Wednesday, January 25, 2023

Guilty Until Proven Innocent (DCI Isaac Cook #14)

Phillip Strang, January 2023

This book makes me very sad and frustrated.

I've loved the DCI Isaac Cook novels, the characters and the stories. Their cases are complex, and the endings aren't always entirely happy. Isaac Cook is aware of the darker strains in British policing and British politics, and he keeps striving, along with his team, to solve crimes and uphold justice. I've never been quite as enthusiastic about his mentor, Chief Superintendent Goddard, but they are both far better men than their rivals, Commissioner Davies, and Superintendent Seth Caddick.

This book takes an unpleasant turn.

Two years ago, the Challis Street homicide team investigated the murder of a woman in her own bed, stabbed with a knife found to have the fingerprints of a man name Gary Harders. Drinker, addict, small-time criminal; he was probably in the house to steal money for a drug fix. But why did he go to the bedroom? And why did he stab the sleeping Helen Mortimer, when he could have just backed out quietly?

It doesn't really make sense, but his fingerprints are on the weapon, he confesses, and all of the other plausible suspects--her husband, his lovers--have solid alibis. He gets a 25 year sentence, and goes quietly off to prison.

Two years later, two new technicians in the forensic unit are given that knife to test their skills on, and find a new set of prints. The immediate conclusion is that Homicide charged the wrong person, screwed up the case, by missing that other set of prints. It's a matter of weeks before Harders is released, and without new evidence, there's no chance of sending Harders back to prison.

Of course, none of this makes sense. It was Forensics, not Homicide, that didn't find--or didn't report--the other set of prints. Harders confessed. And it obviously wasn't Homicide that prosecuted him. But, the Homicide team at Challis Street Station is taking the blame. That has been set up to take the blame. There's an internal inquiry, and of course Commissioner Davies and Superintended Caddick are playing major roles.

They're also playing roles in something else, something far bigger, and far darker than just setting up scheme to ruin your rivals' reputations. Davies is a major figure, and comes forward as the public face, of a plot to "stop the decay of London and our civilization." It rests on the dearly held idea that London, and the UK generally is in serious, dangerous, potentially irreversible decay. Crime is out of control! It must be stopped.

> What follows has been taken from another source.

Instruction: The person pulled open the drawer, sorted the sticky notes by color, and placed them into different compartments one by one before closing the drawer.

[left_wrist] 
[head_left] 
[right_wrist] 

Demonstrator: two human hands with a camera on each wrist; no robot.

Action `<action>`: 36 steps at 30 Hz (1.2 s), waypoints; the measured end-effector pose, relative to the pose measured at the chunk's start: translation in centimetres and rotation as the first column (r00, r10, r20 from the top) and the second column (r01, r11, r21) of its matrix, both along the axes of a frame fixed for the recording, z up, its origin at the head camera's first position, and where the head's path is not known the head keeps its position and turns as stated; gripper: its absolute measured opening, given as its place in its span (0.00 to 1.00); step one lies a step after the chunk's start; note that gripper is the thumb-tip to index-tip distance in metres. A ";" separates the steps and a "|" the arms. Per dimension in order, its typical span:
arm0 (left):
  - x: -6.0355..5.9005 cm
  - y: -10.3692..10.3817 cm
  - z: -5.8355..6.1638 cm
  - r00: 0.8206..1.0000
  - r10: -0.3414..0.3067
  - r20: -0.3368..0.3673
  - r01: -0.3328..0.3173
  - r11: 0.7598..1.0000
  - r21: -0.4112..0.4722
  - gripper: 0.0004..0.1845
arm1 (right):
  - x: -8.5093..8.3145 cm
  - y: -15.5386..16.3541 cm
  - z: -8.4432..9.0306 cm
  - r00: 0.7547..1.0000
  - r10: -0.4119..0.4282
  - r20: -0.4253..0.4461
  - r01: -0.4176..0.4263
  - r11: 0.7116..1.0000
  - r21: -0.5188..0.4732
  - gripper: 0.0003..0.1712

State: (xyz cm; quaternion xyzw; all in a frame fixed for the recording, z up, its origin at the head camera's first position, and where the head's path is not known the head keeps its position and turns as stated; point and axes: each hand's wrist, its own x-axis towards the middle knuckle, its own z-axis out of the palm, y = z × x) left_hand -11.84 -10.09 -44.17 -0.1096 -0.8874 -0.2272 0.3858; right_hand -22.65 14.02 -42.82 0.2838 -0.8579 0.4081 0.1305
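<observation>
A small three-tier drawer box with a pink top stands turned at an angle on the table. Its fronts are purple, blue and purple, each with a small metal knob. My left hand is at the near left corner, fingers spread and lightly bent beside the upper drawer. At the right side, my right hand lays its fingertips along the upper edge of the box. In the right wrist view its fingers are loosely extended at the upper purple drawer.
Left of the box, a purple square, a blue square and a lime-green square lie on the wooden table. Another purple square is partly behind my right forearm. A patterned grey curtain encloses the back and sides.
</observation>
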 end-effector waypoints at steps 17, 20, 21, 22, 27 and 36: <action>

Isaac Cook, and to a lesser extent, Goddard, when they are separately approached by Caddick and Davies, don't like the idea that democracy won't survive the draconian crackdown Davies is preparing to implement, but neither of the questions the basic premise that crime is rising and social norms are disappearing, and Something Drastic Must Be Done. They just wonder if this is what needs to be done, and whether the cost will be worth it. Goddard is less worried about that last bit than Cook is.

And, I thought, is the UK really that much worse than the US in this? Because, violent crime and other scary street crime is decline. Even counting the mass shootings, which are anything but in decline here. I went to take a look at crime statistics in the UK

Violent and dangers crime is declining there more than it's declining here--possibly due the the lack of an epidemic of mass shootings.

The basic premise is false, and no one in the book questions the basic premise. Nor does the narrative voice, to the extent that that's separate from Cook's viewpoint.

Strang is a good writer.

But I don't want to read the next book, in which the UK presumably goes full fascist. And yes, they do literally discuss in the book that what's being pushed would create a fascist government, disguised by the decorative continuation of the Parliament and the monarchy.

(And no, he doesn't live in the UK himself. He's lived in Australia for decades.)

I received an electronic galley of this book.